## [What is being asked]
A verbatim transcript of the data below is required, images omitted.

## [Data below]
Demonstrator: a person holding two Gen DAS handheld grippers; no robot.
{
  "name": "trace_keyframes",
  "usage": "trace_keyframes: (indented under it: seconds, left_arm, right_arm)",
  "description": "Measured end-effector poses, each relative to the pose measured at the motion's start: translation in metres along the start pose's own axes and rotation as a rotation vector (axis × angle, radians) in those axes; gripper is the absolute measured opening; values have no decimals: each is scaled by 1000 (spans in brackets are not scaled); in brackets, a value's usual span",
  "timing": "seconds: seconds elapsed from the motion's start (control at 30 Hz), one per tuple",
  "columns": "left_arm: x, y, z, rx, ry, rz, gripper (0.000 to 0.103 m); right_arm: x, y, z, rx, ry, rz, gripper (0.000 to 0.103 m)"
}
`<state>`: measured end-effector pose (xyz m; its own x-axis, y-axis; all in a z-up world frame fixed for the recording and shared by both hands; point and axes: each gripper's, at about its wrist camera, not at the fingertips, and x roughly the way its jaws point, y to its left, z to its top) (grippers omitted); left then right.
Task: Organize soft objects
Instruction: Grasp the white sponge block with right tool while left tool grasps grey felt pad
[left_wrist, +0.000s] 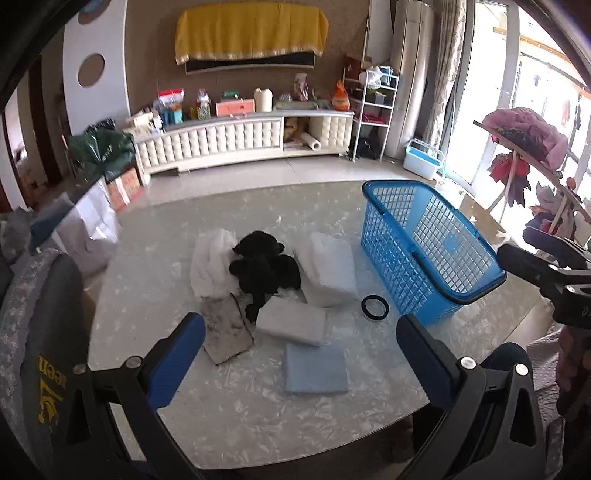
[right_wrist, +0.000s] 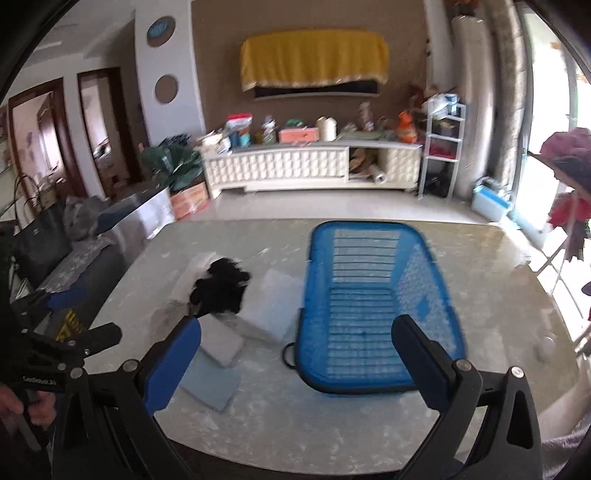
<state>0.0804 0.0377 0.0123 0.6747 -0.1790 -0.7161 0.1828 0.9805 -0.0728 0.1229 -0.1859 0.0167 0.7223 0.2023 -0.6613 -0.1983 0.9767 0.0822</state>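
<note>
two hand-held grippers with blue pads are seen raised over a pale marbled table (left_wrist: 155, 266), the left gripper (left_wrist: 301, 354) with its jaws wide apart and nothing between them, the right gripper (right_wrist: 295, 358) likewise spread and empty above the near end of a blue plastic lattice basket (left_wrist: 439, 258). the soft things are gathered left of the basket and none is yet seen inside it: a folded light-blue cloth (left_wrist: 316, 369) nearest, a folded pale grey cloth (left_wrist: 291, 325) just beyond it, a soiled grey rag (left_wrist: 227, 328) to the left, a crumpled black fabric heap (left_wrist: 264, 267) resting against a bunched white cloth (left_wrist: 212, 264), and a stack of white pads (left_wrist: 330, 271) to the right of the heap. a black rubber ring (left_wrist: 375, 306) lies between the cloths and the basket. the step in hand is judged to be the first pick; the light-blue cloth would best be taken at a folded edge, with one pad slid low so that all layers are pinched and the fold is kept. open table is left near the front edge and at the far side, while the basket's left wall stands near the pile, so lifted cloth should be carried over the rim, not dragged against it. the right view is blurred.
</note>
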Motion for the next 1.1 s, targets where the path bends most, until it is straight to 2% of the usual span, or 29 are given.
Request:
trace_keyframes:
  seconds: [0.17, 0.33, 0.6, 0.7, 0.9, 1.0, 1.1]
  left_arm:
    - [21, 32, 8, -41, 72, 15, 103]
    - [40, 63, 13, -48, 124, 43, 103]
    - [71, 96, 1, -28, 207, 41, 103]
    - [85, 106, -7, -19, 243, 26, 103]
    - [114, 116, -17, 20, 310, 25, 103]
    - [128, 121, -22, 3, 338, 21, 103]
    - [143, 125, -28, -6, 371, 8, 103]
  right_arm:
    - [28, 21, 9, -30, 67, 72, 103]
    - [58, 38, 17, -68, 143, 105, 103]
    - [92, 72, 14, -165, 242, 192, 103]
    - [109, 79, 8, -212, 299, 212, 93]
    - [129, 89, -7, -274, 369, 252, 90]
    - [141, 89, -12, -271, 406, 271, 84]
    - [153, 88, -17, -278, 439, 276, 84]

## [Answer for this exercise]
Demonstrator: a person holding two Gen DAS handheld grippers; no robot.
{
  "name": "trace_keyframes",
  "usage": "trace_keyframes: (indented under it: seconds, left_arm, right_arm)",
  "description": "Measured end-effector poses, each relative to the pose measured at the motion's start: translation in metres along the start pose's own axes and rotation as a rotation vector (axis × angle, radians) in those axes; gripper is the absolute measured opening; values have no decimals: each is scaled by 1000 (spans in brackets are not scaled); in brackets, a value's usual span",
  "timing": "seconds: seconds elapsed from the motion's start (control at 30 Hz), one per tuple",
  "columns": "left_arm: x, y, z, rx, ry, rz, gripper (0.000 to 0.103 m); right_arm: x, y, z, rx, ry, rz, gripper (0.000 to 0.103 m)"
}
`<state>`: measured end-effector pose (xyz m; its own x-axis, y-axis; all in a z-up world frame fixed for the recording and shared by both hands; point and axes: each gripper's, at about its wrist camera, not at the fingertips, and x roughly the way its jaws point, y to its left, z to its top) (grippers omitted); left then right.
Task: Organize soft objects
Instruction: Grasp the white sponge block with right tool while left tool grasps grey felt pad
[left_wrist, +0.000s] 
[right_wrist, +0.000s] 
<state>0.0804 0.0377 0.0123 0.6747 -0.1790 -0.7161 0.1828 0.9805 -0.0728 0.1229 -0.1859 0.0167 0.7223 0.2023 -0.6613 -0.1983 0.9767 0.0822</state>
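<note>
two hand-held grippers with blue pads are seen raised over a pale marbled table (left_wrist: 155, 266), the left gripper (left_wrist: 301, 354) with its jaws wide apart and nothing between them, the right gripper (right_wrist: 295, 358) likewise spread and empty above the near end of a blue plastic lattice basket (left_wrist: 439, 258). the soft things are gathered left of the basket and none is yet seen inside it: a folded light-blue cloth (left_wrist: 316, 369) nearest, a folded pale grey cloth (left_wrist: 291, 325) just beyond it, a soiled grey rag (left_wrist: 227, 328) to the left, a crumpled black fabric heap (left_wrist: 264, 267) resting against a bunched white cloth (left_wrist: 212, 264), and a stack of white pads (left_wrist: 330, 271) to the right of the heap. a black rubber ring (left_wrist: 375, 306) lies between the cloths and the basket. the step in hand is judged to be the first pick; the light-blue cloth would best be taken at a folded edge, with one pad slid low so that all layers are pinched and the fold is kept. open table is left near the front edge and at the far side, while the basket's left wall stands near the pile, so lifted cloth should be carried over the rim, not dragged against it. the right view is blurred.
</note>
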Motion for the next 1.1 s, targets where the path bends most, until it is straight to 2% of the usual span, or 29 are given.
Request:
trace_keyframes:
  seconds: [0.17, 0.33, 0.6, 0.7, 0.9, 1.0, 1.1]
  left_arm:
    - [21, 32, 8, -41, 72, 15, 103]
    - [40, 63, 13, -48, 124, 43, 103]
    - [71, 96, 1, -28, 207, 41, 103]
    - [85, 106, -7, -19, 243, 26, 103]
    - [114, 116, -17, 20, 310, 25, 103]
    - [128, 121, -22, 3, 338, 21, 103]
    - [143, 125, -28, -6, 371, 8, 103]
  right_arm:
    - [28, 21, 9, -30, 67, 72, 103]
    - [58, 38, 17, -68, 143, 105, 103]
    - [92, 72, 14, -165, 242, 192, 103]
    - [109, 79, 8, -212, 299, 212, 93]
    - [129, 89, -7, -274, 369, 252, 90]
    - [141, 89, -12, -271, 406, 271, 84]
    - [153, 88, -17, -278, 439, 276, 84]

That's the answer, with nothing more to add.